- WHAT YOU NEED TO DO
Search the records that follow and extract every line containing the string "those".

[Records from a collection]
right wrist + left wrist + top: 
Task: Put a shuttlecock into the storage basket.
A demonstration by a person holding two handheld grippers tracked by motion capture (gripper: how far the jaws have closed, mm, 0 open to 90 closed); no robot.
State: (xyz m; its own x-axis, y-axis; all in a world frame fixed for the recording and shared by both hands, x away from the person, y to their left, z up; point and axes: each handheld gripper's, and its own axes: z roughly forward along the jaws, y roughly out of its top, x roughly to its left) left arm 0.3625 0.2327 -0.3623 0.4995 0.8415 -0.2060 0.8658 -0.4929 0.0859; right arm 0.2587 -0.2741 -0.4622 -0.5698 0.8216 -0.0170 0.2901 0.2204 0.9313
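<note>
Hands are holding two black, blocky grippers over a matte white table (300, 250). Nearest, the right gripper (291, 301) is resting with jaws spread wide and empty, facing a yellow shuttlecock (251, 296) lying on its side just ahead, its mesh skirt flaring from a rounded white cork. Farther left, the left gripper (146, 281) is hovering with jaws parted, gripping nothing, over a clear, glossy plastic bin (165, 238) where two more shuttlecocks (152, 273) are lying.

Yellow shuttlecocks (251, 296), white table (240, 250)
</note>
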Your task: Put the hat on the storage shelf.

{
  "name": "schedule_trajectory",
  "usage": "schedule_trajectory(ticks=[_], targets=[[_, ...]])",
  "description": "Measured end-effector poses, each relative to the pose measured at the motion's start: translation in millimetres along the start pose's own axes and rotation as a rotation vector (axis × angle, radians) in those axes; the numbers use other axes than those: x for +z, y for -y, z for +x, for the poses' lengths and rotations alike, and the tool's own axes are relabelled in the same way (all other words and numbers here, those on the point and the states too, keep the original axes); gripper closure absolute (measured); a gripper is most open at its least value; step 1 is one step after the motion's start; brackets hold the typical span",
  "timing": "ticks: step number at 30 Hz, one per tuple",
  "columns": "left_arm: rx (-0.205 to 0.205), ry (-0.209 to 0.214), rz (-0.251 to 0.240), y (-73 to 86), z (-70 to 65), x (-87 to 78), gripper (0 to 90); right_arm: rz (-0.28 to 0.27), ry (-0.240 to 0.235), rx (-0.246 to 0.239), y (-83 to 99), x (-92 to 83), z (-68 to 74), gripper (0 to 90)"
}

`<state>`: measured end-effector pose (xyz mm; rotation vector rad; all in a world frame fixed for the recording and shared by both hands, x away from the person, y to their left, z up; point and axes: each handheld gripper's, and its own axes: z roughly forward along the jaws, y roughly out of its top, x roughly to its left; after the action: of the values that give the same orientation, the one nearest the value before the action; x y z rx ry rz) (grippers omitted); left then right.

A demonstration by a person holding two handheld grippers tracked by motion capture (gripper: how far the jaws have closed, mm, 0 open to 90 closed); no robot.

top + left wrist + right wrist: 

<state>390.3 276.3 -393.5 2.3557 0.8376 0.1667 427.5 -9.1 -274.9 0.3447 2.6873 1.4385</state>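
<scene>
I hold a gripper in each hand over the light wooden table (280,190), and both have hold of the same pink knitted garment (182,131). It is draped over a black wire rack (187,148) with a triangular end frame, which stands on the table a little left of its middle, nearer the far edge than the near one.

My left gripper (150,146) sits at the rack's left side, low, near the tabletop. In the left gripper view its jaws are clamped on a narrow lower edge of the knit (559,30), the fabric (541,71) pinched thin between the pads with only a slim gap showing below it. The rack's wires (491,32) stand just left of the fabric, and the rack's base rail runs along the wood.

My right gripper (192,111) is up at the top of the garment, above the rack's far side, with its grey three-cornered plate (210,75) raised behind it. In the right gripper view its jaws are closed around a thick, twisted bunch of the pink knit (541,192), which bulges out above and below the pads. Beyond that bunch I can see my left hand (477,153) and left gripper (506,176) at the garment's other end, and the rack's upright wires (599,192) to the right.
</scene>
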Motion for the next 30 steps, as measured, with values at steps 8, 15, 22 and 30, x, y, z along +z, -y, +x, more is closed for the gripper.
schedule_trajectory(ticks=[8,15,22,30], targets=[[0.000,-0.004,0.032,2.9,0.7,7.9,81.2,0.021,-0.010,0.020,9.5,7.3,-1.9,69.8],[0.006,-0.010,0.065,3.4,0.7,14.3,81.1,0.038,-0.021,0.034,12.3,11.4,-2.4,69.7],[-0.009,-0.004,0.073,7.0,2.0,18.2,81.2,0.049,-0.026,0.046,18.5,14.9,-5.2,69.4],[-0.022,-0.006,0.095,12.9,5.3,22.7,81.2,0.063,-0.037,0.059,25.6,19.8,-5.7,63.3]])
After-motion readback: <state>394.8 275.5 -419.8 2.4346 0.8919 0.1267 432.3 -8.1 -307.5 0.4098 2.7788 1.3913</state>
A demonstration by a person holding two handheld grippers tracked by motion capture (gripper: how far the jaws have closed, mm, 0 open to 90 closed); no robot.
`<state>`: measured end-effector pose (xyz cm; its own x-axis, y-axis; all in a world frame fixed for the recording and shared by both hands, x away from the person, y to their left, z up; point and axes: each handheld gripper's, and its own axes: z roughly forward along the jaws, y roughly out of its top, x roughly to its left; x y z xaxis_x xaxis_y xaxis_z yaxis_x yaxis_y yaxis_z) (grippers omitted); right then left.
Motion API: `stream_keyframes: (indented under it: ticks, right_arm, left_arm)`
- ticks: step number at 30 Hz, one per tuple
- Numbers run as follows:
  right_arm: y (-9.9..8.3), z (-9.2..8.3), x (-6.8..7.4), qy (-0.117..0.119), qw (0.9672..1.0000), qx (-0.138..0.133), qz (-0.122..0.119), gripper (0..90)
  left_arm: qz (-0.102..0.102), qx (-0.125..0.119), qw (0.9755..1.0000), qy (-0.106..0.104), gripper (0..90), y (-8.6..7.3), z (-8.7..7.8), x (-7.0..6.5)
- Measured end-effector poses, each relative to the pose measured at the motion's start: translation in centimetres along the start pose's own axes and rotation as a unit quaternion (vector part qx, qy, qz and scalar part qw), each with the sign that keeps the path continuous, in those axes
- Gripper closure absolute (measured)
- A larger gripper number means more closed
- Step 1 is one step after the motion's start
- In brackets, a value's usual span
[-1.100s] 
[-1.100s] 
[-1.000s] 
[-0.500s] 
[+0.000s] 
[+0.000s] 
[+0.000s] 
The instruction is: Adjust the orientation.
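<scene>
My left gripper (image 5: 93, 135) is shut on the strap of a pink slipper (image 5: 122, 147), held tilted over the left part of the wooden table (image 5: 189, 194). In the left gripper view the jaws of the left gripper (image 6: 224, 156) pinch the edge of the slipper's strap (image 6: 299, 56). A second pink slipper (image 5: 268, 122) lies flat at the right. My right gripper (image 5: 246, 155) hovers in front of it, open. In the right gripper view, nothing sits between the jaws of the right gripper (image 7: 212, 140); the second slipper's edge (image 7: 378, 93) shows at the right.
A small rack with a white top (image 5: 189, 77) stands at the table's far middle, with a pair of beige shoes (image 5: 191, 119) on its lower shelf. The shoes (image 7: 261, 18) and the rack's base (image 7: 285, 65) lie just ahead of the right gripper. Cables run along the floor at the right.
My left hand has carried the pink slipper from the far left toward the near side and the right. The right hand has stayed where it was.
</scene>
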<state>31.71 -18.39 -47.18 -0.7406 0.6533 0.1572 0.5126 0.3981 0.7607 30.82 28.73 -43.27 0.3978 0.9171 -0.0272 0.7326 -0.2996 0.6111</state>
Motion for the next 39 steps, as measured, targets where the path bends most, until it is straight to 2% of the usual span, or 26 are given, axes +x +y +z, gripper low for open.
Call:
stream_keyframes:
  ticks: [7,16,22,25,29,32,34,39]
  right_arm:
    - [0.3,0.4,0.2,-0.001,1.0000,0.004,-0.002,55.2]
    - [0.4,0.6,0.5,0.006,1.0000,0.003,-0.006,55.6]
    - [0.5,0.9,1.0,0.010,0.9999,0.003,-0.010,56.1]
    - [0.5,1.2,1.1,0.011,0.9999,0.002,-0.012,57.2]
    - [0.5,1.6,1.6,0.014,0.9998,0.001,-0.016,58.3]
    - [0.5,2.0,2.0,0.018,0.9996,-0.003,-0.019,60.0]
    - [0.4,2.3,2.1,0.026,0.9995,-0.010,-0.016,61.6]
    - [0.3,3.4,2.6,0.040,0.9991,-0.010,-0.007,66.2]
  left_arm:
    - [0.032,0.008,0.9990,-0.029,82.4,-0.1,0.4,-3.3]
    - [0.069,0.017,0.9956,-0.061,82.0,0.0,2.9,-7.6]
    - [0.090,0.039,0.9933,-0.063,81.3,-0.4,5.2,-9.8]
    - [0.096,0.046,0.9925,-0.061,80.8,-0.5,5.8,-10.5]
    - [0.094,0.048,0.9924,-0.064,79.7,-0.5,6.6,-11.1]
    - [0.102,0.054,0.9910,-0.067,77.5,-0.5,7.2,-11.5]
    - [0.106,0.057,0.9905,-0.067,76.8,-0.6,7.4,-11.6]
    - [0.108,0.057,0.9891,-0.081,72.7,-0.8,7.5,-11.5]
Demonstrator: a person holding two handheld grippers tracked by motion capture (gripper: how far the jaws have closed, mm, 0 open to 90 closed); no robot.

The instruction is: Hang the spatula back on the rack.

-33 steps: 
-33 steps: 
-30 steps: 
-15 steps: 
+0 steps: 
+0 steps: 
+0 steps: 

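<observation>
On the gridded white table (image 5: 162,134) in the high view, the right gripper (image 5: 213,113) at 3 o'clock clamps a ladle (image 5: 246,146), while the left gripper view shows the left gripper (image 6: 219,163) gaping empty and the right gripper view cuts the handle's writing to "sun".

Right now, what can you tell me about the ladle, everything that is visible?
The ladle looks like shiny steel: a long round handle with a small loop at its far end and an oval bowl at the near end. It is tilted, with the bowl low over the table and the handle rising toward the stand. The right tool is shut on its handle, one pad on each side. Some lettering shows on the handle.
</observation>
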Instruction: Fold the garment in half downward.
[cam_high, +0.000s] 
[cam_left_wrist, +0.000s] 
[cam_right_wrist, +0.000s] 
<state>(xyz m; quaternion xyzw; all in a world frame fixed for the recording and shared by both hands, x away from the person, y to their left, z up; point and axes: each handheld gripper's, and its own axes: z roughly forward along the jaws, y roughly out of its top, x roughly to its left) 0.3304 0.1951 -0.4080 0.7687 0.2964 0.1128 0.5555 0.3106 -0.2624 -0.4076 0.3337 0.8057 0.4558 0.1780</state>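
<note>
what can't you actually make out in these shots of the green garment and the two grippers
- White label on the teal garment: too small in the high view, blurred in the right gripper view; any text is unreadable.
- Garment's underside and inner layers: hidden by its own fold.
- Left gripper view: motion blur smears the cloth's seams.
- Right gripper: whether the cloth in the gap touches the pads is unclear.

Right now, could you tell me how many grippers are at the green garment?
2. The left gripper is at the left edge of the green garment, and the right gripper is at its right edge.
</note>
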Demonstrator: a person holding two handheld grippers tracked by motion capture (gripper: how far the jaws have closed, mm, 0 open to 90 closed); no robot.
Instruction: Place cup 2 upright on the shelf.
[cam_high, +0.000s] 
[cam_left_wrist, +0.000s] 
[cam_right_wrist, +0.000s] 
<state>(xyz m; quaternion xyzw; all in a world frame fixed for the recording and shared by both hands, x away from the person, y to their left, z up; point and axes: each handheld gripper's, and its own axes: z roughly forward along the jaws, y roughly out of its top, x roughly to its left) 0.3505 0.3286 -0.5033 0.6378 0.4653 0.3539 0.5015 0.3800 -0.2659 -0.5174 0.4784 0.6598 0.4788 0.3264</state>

- SOLUTION FOR THIS TASK
  "description": "Measured end-effector poses, each relative to the pose measured at the motion's start: translation in millimetres along the start pose's own axes and rotation as a rotation vector (axis × angle, radians) in those axes; the numbers use other axes than those: x for +z, y for -y, z for +x, for the poses' lengths and rotations alike, and the tool's own axes are relabelled in the same way (all other words and numbers here, those on the point and the states too, keep the original axes); gripper closure absolute (measured); a gripper is most open at its least value; step 1 is one step after the motion's start; brackets hold the typical span",
- Measured end-effector poses, each relative to the pose measured at the motion's start: translation in centimetres along the start pose's own axes and rotation as a unit quaternion (vector part qx, qy, qz and scalar part qw), each with the sign that keeps the path continuous, in those axes

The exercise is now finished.